Before his detention, Angulo had been deported to Mexico, where he fought twice in 2011, including a sixth-round technical knockout loss against James Kirkland last November. Saturday’s bout will be Angulo’s first since the loss to Kirkland and first in the United States since 2010.
Angulo, 30, said the detention forced him to reflect on life’s priorities and strengthened his desire to fight again.
“I kept thinking about my daughter, [who] is very important to me,” Angulo said. “And also, I kept thinking about helping other detainees that were in the same situation as I was. Get out and making a difference in helping them out.

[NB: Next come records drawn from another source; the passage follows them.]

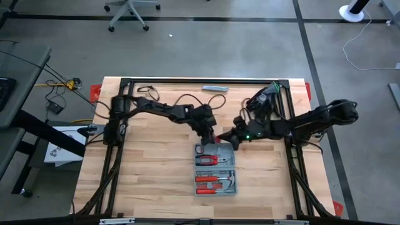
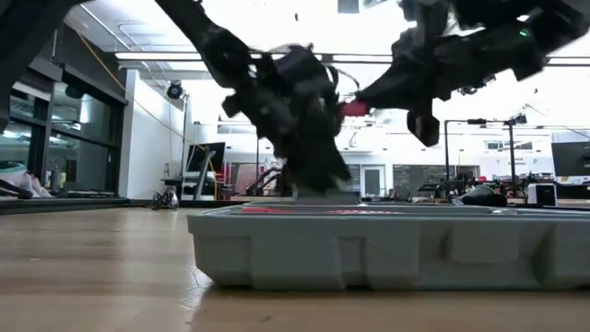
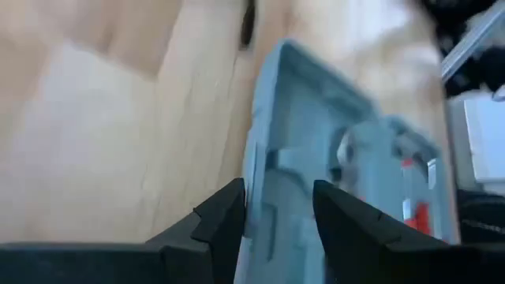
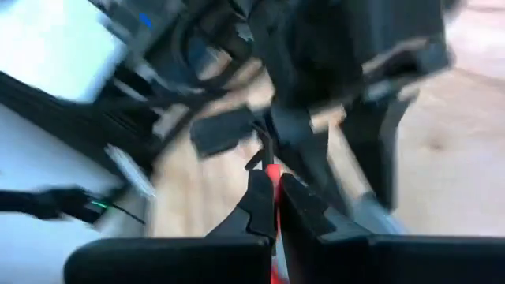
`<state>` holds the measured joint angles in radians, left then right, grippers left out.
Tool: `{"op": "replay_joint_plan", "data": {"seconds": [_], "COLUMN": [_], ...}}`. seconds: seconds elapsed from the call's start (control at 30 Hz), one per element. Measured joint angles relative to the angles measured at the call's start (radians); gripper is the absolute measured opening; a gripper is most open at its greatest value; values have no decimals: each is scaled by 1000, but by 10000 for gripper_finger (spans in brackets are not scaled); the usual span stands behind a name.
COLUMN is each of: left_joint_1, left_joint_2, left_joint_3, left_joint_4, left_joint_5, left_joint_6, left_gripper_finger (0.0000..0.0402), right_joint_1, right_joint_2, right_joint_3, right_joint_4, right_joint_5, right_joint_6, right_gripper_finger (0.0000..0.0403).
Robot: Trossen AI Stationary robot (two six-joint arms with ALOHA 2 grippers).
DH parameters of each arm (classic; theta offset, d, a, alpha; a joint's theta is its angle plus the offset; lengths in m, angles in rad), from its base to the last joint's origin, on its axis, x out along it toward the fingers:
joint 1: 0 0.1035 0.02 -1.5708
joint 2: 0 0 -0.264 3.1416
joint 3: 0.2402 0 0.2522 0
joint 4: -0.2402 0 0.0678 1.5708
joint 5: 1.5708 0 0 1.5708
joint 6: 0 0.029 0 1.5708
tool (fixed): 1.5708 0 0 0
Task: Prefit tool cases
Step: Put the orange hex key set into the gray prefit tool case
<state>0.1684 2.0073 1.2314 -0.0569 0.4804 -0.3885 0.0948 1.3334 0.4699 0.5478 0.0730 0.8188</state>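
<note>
The grey-blue tool case [image 1: 215, 170] lies open and flat on the table, with red-handled tools in its recesses; it fills the foreground of the low view [image 2: 387, 249]. My left gripper [image 1: 208, 136] [image 3: 278, 217] is at the case's far edge, its fingers on either side of the case wall. My right gripper [image 1: 223, 139] [image 4: 274, 197] hovers just right of it, above that same far edge, shut on a thin red tool [image 2: 353, 109]. My left gripper has the case's far wall [image 3: 272, 181] between its two fingers, one outside the case and one inside. The fingers come slanting down from the far side. The case stays flat on the table. My right gripper pinches a thin red tool [image 4: 273, 175] between its fingertips. It is lifted clear above the case's far edge; which part of the tool it has cannot be told.
A slim grey bar [image 1: 214, 89] lies near the table's far edge, with loose cable [image 1: 147, 92] to its left. Black frame rails [image 1: 294, 156] run along the table's sides. Bare wood lies left of the case [image 1: 150, 175].
</note>
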Motion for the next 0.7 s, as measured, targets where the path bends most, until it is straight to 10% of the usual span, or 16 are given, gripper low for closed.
{"op": "replay_joint_plan", "data": {"seconds": [0.7], "left_joint_1": [-124], "left_joint_2": [-228], "left_joint_3": [-434], "left_joint_4": [648], "left_joint_5": [-182], "left_joint_6": [-468], "left_gripper_finger": [145], "right_joint_1": [122], "right_joint_2": [193], "right_joint_3": [8], "right_joint_4": [315], "right_joint_5": [209], "right_joint_6": [144], "right_gripper_finger": [0]}}
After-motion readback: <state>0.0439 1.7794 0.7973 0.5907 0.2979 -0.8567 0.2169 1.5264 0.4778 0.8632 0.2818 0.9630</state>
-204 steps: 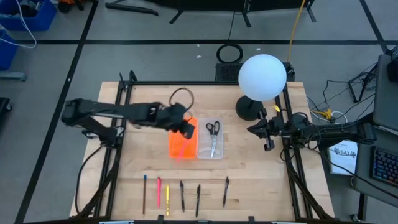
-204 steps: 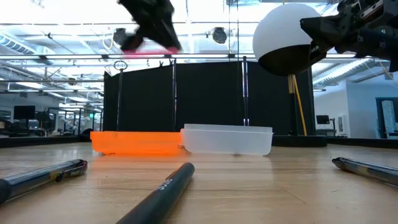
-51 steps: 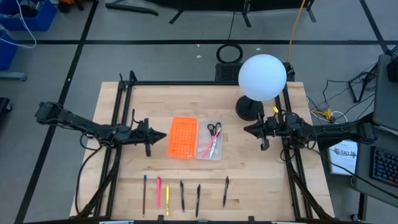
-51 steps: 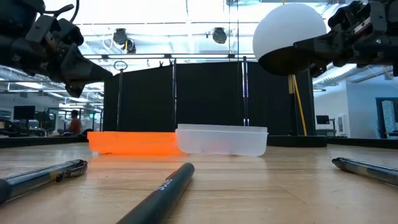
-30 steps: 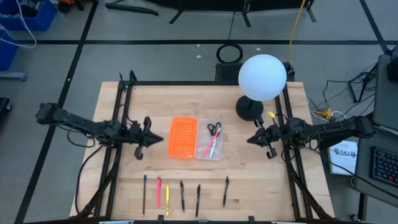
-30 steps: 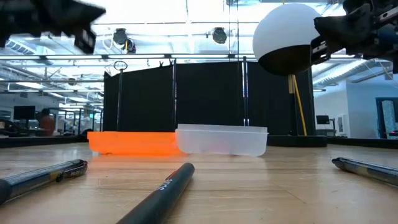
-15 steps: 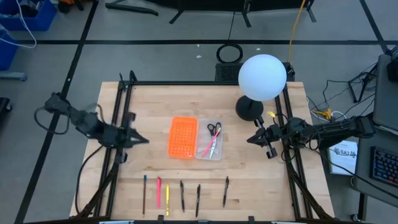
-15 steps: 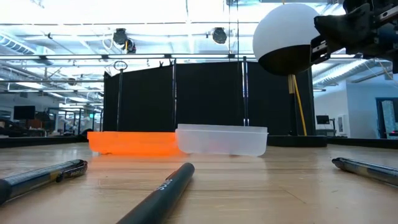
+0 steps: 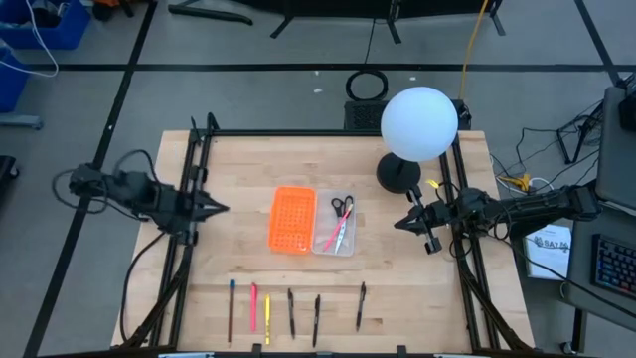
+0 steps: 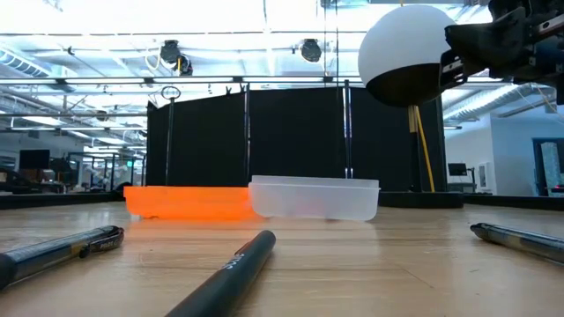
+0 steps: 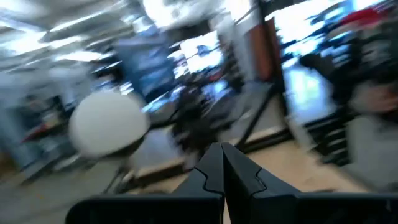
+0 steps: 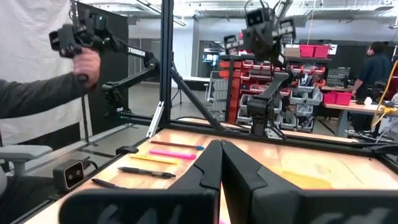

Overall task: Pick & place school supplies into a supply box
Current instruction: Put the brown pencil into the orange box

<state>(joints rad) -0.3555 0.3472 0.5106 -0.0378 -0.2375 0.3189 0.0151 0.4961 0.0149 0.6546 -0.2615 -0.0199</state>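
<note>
The clear supply box (image 9: 336, 222) sits at the table's middle and holds the black-handled scissors (image 9: 341, 206) and a pink pen (image 9: 336, 235). In the low view the box (image 10: 315, 198) stands beside the orange perforated piece (image 10: 189, 202). A row of pens and pencils lies flat along the near edge: a dark one (image 9: 231, 310), pink (image 9: 254, 306), yellow (image 9: 266, 318) and three black ones (image 9: 317, 319). My left gripper (image 9: 221, 208) hovers shut at the table's left rail. My right gripper (image 9: 402, 221) hovers shut right of the box, holding nothing.
The orange perforated piece (image 9: 292, 220) lies against the box's left side. A white globe lamp (image 9: 418, 123) on a black base (image 9: 397, 173) stands at the far right corner. Black frame rails run along both table sides. A person's hand (image 12: 87, 65) holds a device beyond the table.
My left arm has drawn back toward the table's left edge, its gripper moving from near the orange piece to the left rail, and it has left the low view. The box and the pens have stayed in place.
</note>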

“And, obviously, the last thing was being able to get back in the ring and fighting in the United States again.”
Angulo (20-2, 17 KOs) rose through the junior-middleweight ranks with impressive performances in the United States from 2007 to 2010. Angulo scored knockout wins against Richard Gutierrez, Joel Julio, Harry Joe Yorgey and Joachim Alcine. His lone blemish on his record before Kirkland was a decision loss against Kermit Cintron three years ago at the Hard Rock Live Arena in Hollywood.
“I know that Casarez is a very good fighter,” Angulo said. “I’ve never asked for easy opponents. So, if anything, I’m going to be ready, and I’m going to give the fans what they deserve.”
Angulo’s return enhances the junior-middleweight division, which already features Miguel Cotto and titleholders Saul Alvarez and Austin Trout. Also seeking to make their push to junior-middleweight elite are Cuba’s Erislandy Lara and Armenia’s Vanes Martirosyan.
Found among the top 10 in most junior-middleweight rankings, Lara (17-1-1, 11 KOs) and Martirosyan (32-0, 20 KOs) will fight Saturday night in Las Vegas.
Lara, a former Miami resident who now lives in Houston, has two impressive wins this year since his controversial decision loss against Paul Williams in September 2011. Lara scored a first-round TKO against Ronald Hearns in April and won a lopsided decision against Freddy Hernandez two months later.
• Miami resident Damian Frias lost a split decision against Kazakhstan’s Vitaliy Demyanenko in their welterweight bout late Saturday in Tacoma, Wash. Two judges scored the fight for Demyanenko 97-92 and 95-94, and the third had Frias winning 96-93.
Demyanenko improved to 22-0. Frias lost his second consecutive fight and is now 19-6-1.
Former world super-middleweight champion Lucian Bute won a unanimous decision against Dennis Grachev on Saturday night in Montreal. Bute (31-1) won on all three scorecards, 115-113, 118-110 and 116-112.
The bout was Bute’s first since losing his title in a fifth-round TKO defeat against Carl Froch May 26.